Work request
In the records below, which lines include "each"? Copy them.
**** Input material ****
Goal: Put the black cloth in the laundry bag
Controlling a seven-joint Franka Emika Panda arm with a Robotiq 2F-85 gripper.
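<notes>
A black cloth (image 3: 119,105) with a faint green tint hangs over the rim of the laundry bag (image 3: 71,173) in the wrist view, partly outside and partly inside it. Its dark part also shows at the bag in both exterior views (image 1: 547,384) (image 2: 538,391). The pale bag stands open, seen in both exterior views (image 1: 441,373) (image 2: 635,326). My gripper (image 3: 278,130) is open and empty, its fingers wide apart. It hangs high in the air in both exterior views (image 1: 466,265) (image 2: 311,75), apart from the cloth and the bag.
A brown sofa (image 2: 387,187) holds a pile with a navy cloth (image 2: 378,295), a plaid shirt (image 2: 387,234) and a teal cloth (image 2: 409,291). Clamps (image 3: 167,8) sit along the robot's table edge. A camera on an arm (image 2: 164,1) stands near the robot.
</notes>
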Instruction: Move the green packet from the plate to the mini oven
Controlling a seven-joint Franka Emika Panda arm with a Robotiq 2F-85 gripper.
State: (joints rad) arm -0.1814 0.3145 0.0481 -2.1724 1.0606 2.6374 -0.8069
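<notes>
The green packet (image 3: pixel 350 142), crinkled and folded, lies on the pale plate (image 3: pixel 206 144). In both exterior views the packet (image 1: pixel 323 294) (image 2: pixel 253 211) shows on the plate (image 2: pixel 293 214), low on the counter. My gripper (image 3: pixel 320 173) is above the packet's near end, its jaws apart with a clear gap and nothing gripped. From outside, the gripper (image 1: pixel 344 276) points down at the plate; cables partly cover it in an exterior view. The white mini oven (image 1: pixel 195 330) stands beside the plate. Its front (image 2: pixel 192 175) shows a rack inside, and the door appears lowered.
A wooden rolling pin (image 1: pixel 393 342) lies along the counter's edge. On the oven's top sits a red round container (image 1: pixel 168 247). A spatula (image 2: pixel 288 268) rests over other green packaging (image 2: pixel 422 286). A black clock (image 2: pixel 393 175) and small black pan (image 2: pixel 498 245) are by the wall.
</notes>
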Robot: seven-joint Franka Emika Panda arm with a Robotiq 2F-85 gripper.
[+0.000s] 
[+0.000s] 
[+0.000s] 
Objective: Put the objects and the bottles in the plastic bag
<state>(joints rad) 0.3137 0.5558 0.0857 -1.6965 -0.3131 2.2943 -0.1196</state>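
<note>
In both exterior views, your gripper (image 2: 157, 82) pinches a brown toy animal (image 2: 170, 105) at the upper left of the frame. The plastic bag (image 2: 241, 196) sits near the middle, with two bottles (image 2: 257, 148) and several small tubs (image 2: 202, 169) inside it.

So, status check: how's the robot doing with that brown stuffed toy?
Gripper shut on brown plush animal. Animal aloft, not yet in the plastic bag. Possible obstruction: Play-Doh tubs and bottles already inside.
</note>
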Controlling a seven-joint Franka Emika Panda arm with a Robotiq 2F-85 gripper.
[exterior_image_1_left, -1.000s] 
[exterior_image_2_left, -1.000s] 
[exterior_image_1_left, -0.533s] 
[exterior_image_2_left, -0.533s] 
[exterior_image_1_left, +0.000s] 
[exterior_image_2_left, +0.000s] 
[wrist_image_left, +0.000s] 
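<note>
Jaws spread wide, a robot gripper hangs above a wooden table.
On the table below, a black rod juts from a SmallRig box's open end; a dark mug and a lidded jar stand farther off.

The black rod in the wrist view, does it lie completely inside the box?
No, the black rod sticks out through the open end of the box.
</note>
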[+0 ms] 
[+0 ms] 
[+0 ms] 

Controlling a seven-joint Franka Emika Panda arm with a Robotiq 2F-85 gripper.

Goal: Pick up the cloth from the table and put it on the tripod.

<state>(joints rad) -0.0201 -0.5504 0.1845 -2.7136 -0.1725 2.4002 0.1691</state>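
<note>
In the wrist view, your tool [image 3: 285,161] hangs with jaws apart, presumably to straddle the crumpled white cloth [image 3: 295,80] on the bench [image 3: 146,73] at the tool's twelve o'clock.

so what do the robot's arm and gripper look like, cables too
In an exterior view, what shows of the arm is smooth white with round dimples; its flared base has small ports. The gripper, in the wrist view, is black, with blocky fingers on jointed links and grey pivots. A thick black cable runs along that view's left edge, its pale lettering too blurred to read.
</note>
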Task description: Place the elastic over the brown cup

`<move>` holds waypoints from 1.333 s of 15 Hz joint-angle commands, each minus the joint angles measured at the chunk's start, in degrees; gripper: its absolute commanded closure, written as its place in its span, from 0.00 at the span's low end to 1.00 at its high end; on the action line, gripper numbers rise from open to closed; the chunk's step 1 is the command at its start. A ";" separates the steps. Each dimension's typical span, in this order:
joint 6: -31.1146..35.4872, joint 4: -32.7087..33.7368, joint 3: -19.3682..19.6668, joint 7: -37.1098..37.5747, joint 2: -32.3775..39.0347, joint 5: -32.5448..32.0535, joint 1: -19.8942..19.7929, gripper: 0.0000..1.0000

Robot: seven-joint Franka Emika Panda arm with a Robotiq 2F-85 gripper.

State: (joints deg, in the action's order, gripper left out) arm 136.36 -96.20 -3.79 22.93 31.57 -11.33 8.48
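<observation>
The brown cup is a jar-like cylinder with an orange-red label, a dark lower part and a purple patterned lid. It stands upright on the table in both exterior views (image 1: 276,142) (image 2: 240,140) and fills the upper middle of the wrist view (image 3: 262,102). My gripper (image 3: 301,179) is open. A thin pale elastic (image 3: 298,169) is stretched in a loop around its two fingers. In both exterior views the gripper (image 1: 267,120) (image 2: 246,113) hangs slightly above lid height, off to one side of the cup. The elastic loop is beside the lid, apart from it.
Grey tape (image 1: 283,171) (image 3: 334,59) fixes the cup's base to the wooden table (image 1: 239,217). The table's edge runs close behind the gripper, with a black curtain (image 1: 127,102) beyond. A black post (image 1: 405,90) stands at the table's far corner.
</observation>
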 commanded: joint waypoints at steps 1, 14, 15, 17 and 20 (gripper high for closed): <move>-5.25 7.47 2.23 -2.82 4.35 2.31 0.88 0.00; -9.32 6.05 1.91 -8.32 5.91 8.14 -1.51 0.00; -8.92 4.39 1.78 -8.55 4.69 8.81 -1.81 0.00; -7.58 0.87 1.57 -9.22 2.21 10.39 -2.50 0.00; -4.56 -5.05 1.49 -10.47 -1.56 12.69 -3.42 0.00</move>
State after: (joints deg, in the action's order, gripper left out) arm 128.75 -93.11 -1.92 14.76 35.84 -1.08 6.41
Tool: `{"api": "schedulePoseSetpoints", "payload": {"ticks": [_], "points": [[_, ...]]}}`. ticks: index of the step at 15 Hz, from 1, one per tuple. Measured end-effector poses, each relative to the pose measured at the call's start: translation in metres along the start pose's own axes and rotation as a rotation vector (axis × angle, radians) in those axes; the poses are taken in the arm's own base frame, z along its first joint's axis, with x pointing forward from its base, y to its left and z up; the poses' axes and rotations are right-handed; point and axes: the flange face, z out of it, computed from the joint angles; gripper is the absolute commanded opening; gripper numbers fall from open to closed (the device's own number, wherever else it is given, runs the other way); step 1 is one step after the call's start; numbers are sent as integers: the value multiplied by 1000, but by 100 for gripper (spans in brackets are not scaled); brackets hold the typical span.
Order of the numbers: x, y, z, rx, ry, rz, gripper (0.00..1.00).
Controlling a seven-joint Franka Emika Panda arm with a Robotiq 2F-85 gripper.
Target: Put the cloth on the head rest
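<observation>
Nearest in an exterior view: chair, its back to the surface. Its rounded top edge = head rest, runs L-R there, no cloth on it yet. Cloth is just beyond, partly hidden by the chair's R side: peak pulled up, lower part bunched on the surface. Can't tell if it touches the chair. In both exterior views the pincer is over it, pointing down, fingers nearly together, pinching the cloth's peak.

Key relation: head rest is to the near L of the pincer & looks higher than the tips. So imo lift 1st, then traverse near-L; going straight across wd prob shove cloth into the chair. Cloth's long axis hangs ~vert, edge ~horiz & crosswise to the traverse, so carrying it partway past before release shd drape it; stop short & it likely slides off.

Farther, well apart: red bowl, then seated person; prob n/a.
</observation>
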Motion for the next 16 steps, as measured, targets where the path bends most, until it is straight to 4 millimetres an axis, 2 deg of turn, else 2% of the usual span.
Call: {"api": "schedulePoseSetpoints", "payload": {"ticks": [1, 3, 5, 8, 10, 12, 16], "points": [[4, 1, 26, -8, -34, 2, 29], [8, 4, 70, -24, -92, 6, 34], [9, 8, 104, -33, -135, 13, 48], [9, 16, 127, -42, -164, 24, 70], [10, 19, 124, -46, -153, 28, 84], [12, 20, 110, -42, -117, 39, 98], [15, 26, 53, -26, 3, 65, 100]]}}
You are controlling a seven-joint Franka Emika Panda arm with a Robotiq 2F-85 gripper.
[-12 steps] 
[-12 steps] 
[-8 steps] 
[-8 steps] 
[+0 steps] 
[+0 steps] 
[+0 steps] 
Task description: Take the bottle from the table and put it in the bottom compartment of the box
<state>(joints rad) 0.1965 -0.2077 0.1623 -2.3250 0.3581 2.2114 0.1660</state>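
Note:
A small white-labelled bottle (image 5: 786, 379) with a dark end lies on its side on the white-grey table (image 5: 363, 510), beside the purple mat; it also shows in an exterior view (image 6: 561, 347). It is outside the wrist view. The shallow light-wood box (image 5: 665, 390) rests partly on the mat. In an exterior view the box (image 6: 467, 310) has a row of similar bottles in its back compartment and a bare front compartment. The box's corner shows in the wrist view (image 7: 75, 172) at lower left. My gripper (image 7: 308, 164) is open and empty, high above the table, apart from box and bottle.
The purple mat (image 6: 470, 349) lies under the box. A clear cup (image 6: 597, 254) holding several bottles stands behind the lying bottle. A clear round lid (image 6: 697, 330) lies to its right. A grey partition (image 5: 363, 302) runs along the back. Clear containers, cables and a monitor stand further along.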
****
Worked solution
`<move>` holds waypoints from 1.333 s of 15 Hz joint-angle commands, each minus the joint angles measured at the chunk's start, in degrees; gripper: its absolute commanded closure, written as its place in its span, from 0.00 at the span's low end to 1.00 at its high end; on the action line, gripper numbers rise from open to closed; the chunk's step 1 is the command at its start. A ";" separates the steps. Each dimension's typical span, in this order:
Tool: `{"api": "schedulePoseSetpoints", "payload": {"ticks": [_], "points": [[_, ...]]}}`. ticks: index of the step at 15 Hz, from 1, one per tuple. Measured end-effector poses, each relative to the pose measured at the call's start: translation in metres along the start pose's own axes and rotation as a rotation vector (axis × angle, radians) in those axes; the poses are taken in the arm's own base frame, z along its first joint's axis, with x pointing forward from its base, y to its left and z up; the poses' axes and rotations are right-handed; point and axes: the flange face, z out of it, computed from the joint angles; gripper is the absolute commanded opening; gripper numbers fall from open to closed (the device's own number, wherever else it is given, runs the other way); step 1 is one step after the call's start; numbers are sent as integers: the value multiplied by 1000, but by 100 for gripper (spans in brackets are not scaled); brackets hold the typical span.

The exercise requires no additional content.